PROBLEM STATEMENT: In the listing below, start your output at the line with "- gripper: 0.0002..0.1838" and end it after the line with "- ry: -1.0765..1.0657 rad", copying every line exactly.

◇ ◇ ◇ ◇ ◇

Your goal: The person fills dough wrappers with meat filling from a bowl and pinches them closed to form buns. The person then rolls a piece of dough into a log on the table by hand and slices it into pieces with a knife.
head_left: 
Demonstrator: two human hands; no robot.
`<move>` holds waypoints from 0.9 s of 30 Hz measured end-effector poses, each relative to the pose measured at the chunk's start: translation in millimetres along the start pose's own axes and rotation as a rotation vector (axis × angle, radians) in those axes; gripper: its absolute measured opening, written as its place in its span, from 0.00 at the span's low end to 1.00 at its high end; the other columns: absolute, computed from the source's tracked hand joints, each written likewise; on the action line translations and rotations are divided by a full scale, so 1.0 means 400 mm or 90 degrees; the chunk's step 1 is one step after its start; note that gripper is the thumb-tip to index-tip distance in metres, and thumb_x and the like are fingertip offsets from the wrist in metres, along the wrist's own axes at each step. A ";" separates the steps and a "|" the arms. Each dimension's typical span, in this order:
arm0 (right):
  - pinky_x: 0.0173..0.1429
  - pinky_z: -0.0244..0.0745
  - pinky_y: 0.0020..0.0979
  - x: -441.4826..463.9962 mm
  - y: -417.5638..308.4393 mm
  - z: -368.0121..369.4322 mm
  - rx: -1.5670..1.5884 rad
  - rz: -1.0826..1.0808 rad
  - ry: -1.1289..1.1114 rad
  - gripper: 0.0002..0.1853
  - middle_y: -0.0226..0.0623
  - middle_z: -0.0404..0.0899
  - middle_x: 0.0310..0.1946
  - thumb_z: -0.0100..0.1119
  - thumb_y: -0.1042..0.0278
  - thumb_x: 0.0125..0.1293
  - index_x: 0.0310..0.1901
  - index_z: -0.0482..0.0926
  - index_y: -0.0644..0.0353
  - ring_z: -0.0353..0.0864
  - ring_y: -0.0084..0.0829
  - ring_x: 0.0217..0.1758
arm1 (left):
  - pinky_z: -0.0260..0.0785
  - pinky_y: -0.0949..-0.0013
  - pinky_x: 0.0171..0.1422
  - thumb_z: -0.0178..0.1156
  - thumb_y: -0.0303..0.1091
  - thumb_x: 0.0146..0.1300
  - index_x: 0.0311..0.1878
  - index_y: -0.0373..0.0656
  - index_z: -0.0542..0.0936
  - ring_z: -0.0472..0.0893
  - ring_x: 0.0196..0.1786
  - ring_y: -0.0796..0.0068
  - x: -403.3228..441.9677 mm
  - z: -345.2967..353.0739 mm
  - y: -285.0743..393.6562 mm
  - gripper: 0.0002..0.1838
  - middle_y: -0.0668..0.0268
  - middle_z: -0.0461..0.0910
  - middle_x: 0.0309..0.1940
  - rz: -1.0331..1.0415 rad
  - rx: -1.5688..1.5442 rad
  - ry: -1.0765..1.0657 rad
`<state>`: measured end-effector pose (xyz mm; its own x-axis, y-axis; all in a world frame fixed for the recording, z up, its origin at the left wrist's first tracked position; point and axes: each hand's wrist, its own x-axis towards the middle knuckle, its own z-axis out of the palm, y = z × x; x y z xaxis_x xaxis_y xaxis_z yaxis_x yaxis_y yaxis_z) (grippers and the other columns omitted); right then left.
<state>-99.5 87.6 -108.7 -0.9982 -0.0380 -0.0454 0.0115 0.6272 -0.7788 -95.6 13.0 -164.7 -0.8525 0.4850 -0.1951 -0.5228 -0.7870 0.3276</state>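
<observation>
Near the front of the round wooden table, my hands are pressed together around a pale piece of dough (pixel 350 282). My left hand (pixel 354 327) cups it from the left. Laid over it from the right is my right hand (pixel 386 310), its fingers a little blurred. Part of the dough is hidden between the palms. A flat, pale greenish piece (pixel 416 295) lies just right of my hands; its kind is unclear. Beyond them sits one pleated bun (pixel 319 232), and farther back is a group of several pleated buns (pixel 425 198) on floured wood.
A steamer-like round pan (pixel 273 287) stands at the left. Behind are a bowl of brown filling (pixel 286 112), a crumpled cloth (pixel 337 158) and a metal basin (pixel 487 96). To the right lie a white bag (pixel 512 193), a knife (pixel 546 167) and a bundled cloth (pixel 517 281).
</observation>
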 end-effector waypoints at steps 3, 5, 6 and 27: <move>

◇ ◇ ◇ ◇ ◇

SOLUTION TO THIS TASK:
  - gripper: 0.0002..0.1838
  - middle_y: -0.0668..0.0268
  - middle_z: -0.0461..0.0910
  - middle_x: 0.0309..0.1940
  - rz: -1.0331..1.0415 rad
  - rx: -1.5688..1.5442 rad
  - ry: -1.0765..1.0657 rad

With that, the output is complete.